Donc si les pétitions électorales du PTr et des autres partis dont celles de Navin Ramgoolam sont rejetées par la justice, Navin Ramgoolam partira ?
On est tous d’accord que personne n’est indispensable. Le PTr n’est pas un trust familial. Le PTr a une histoire glorieuse. Et j’ai dit à Navin Ramgoolam, le plus important c’est ce que nous quitterons derrière nous. Il ne faudrait pas qu’après nous, ce soit le déluge. Vous savez, j’accorde le bénéfice du doute à Navin Ramgoolam car il m’a dit que s’il n’y avait pas autant de doutes fondés sur le déroulement du dernier scrutin, il serait déjà parti.
You’re allowing him to live to fight his ultimate battle ?
Oui. Une bataille qui est juste et dans laquelle nous tous au PTr croyons. Le Commissaire électoral a reconnu qu’il y a eu des irrégularités. J’espère, et je le dis avec tout le respect pour le judiciaire, que nos juges auront le courage de trancher selon les droits de notre bien-aimée République.

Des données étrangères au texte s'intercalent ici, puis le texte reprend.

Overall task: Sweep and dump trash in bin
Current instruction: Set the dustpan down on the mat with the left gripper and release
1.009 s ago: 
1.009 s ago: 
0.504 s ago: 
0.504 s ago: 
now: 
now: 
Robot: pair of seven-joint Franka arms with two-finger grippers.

S’il perd cette bataille, pour citer Varma, le rideau tombera et vous demanderez à Navin Ramgoolam de quitter la scène ?
Ah ! Je n’aurais pas à lui demander de «leave the stage». Cela coule de source.
Vous le croyez et vous lui faites confiance ?
Ecoutez, jusqu’à l’heure, j’ai toujours connu Navin Ramgoolam comme un homme qui honore ses obligations. Quand j’ai des reproches à lui faire, je peux les lui faire. S’il faut le critiquer ici, je peux le faire. Mais Ramgoolam tient parole et il tiendra parole. Nous allons tous tenir parole et assurer la transition.
Vous dites dans une interview dans le journal week-end en début d’année que vous serez candidat au leadership du PTr. Et l’élément castéïste alors ?
Je pense que notre nation a mûri, même si je vous ai parlé de repli il y a un instant.
Oui c’est paradoxal…
Ce repli s’est produit dans une conjoncture que je vous ai longuement expliquée. Au-delà des changements démographiques, je pense que l’électorat a muri. 2019 a été une très mauvaise exception dans le processus de maturité de notre peuple. Le petit nombre qui voudra reproduire ce repli identitaire ou sectaire ne réussira pas la prochaine fois. Car les mauriciens, dans leur immense majorité ne souhaitent qu’une chose : le vivre-ensemble. Maurice est prête pour accueillir un rassembleur, un fédérateur. Il peut s’agir de n’importe qui venant de n’importe où.
Quel héritage de sir Satcam Boolell vous est plus utile aujourd’hui dans ce contexte politique, économique et social ?
Deux valeurs qu’il nous a inculquées : la tolérance et la réconciliation.